The question then is, did the victor of the race win because they were the best or because the gods favoured them over the other participants? This then meant that the winner was associated with virtue, both athletic and divine, much like the kings and queens of old. This disabled the old social hierarchies, as a privileged upbringing did not necessarily bring you victory in this athletic challenge.

This is a point worth noting. The ancient Olympics spanned a period of a thousand years. Without the games being open, truthful, and open to the true spirit of athleticism they could not have expected to last so long, some of us may then wonder how much longer the modern version can continue then. Everyone could see who the winner was. This can also be seen in the roots of Western philosophy which were starting to grow at this time, you had to be able to evidence your beliefs and show them transparently to the world. Both philosophy and sport could only have winners if they both showed their true selves on a field or through discourse.

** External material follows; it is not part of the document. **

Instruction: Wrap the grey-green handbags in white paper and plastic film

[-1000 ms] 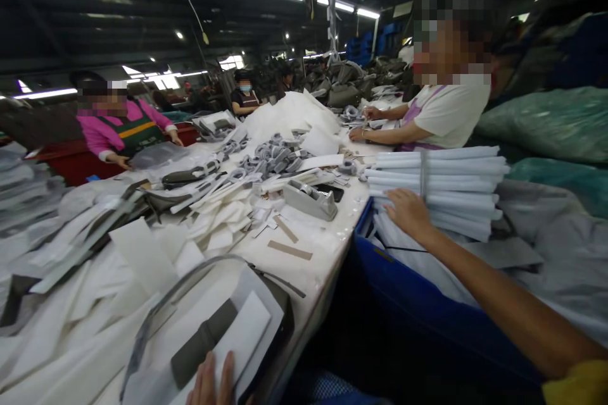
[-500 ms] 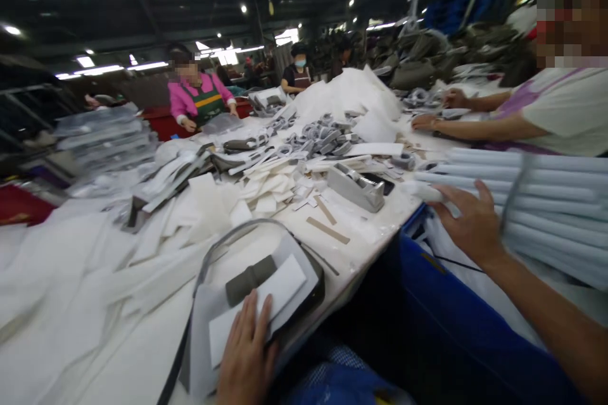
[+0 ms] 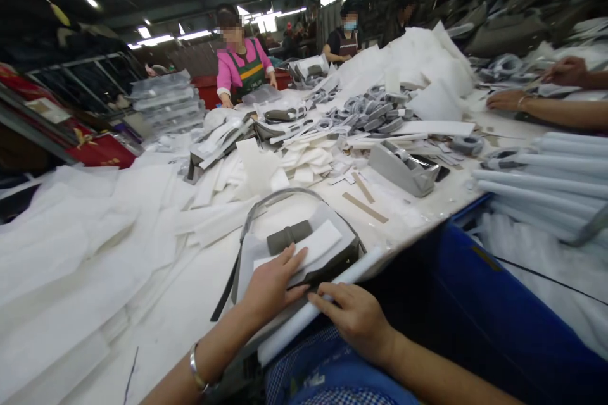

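A handbag (image 3: 332, 266) with dark grey sides and a looped grey strap (image 3: 253, 210) lies at the table's front edge. Across its pale top are a dark grey-green piece (image 3: 288, 236) and a flat white foam strip (image 3: 320, 242). My left hand (image 3: 270, 281) lies over the strip and the near side of the bag, fingers stretched out. A long white foam rod (image 3: 291, 331) slants along the bag's near side, over the table edge. My right hand (image 3: 356, 319) grips it near its middle, thumb and fingers bent around it.
Rolled white rods (image 3: 546, 180) lie at right above a blue bin (image 3: 479, 291). A grey tape dispenser (image 3: 403, 171) and brown strips (image 3: 365, 207) are beyond the bag. White sheets (image 3: 85, 259) cover the left side. Co-workers' hands (image 3: 506, 100) are at far right.
My right hand has moved from the rods at right to the bag's near side, bringing one white rod along. My left hand stays on the bag. The view has turned right.
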Action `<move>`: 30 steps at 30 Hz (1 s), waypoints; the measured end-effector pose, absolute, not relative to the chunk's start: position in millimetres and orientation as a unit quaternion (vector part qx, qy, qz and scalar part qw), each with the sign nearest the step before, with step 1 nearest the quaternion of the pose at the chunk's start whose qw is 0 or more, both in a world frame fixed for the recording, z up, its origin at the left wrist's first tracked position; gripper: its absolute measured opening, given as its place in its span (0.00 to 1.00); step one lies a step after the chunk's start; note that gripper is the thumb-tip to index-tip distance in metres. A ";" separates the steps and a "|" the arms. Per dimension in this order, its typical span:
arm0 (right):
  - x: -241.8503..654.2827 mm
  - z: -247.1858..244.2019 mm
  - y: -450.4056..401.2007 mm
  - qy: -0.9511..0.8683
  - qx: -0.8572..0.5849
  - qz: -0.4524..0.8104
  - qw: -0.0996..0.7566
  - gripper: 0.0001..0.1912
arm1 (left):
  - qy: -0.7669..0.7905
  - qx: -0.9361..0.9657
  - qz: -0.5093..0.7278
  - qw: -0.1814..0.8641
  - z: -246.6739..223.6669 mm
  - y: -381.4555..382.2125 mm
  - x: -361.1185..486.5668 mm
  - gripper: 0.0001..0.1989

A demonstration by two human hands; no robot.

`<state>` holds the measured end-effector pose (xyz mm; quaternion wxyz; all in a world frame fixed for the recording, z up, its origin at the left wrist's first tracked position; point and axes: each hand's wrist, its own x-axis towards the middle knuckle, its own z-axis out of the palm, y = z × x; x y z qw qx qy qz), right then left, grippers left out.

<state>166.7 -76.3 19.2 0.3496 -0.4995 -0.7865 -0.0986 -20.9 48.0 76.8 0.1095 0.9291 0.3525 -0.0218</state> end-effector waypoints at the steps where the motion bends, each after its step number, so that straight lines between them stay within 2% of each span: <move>1: 160.2 14.8 -71.6 -0.778 -0.501 -0.102 0.365 0.16 | 0.353 0.928 -0.023 0.115 76.4 48.2 -22.0 0.37; 5: 147.4 3.3 -58.7 -0.762 -0.488 -0.100 0.414 0.16 | 0.339 0.929 -0.012 0.146 75.9 48.5 -28.9 0.37; 12: 144.6 -10.6 -57.6 -0.779 -0.456 -0.020 0.430 0.20 | 0.295 0.937 -0.008 0.186 89.0 52.6 -37.7 0.42; 15: 140.8 -13.2 -54.9 -0.760 -0.457 0.033 0.461 0.21 | 0.300 0.938 0.001 0.174 81.8 45.8 -36.7 0.48; 18: 145.4 -11.5 -55.0 -0.752 -0.443 0.086 0.480 0.20 | 0.339 0.932 0.025 0.128 65.3 34.0 -32.4 0.47; 21: 170.4 -3.5 -62.1 -0.770 -0.435 0.039 0.465 0.17 | 0.356 0.927 0.045 0.110 53.8 26.1 -28.9 0.47; 26: 238.2 13.3 -74.7 -0.709 -0.591 -0.117 0.365 0.17 | 0.365 0.922 0.037 0.125 59.2 25.7 -24.9 0.47; 28: 256.9 12.3 -73.5 -0.720 -0.597 -0.138 0.325 0.18 | 0.375 0.919 0.031 0.122 63.6 22.7 -22.2 0.46; 30: 266.7 4.5 -70.1 -0.735 -0.578 -0.149 0.321 0.21 | 0.386 0.915 0.031 0.114 66.0 16.6 -18.4 0.44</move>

As such sports at Olympia could never be judged subjectively, they could only be judged objectively. As such you could have had raced longboards at Olympia, but you could not have a bowl/park/street event. Cheating was considered to be an insult to the gods, and harsh retribution was levied against those caught cheating. WADA could probably learn a thing, or two from the fines levied against the cheaters.

To democracy

The games had to be fair and played on a level playing field, as the games were about pleasing the gods, not being fair could bring a travesty of unknown proportions upon everyone. The winners had to be worthy, they could now no longer win in the way of Agamemnon, they had to prove their worth before the pantheon of gods. The people watching had to feel that the results were the correct results, the results they saw before their own eyes. This started to lead to the question of social hierarchies, kings might no longer win now, in the surviving results a fishmonger was noted to have won one year.
This leads to more questions about everyone’s place in society. As we noted earlier, the elite of a community often used athleticism as a way to show their superiority, even though the competition was hobbled. Now the competition was not hobbled, and they were no longer as victorious as they wanted to be. If you did not inherit the ability to be a champion, why then do you inherit the ability to rule? This questioning leads towards democracy. Sport was asking philosophical questions that point the way towards a democratic society.

As winning the games carried favour with the gods, cities started to look past their elite echelons for worthy athletes that could champion in their name. The social hierarchies began to break down. We also started to find the story of the underdog, these stories carried as much favour in ancient Greece as they do now. As such the first official Olympic champion was stated to not be from the upper echelons but was listed as a cook.
We might not know a lot about all the victors of the Olympics, but the fact that we know there were a few underdog victories shows us that sport was a great democratiser, even before we knew what democracy was.

Athens

It took 2 centuries for this Olympic spirit to reach Athens and for Athens to become the poster child for democracy. Although in both Athens and the Olympics there were rules to how democratic they were. You couldn’t be women, a slave or a foreigner to take part, but all things must start somewhere.

When competing at the Olympics, all athletes were considered equal. The rules stated this, and they all followed the rules. The rules can be seen as being laws. This is democracy or dēmokratía (rule of the people). In a democracy, we are all seen as equal under the law, and the law is the ultimate ruler of society. In both sport and society, we should be willing to place ourselves under the rule of law.

This is the essential intertwined nature of sport, politics, and life. It is an excellent reference point to come back to and as this blog develops we will.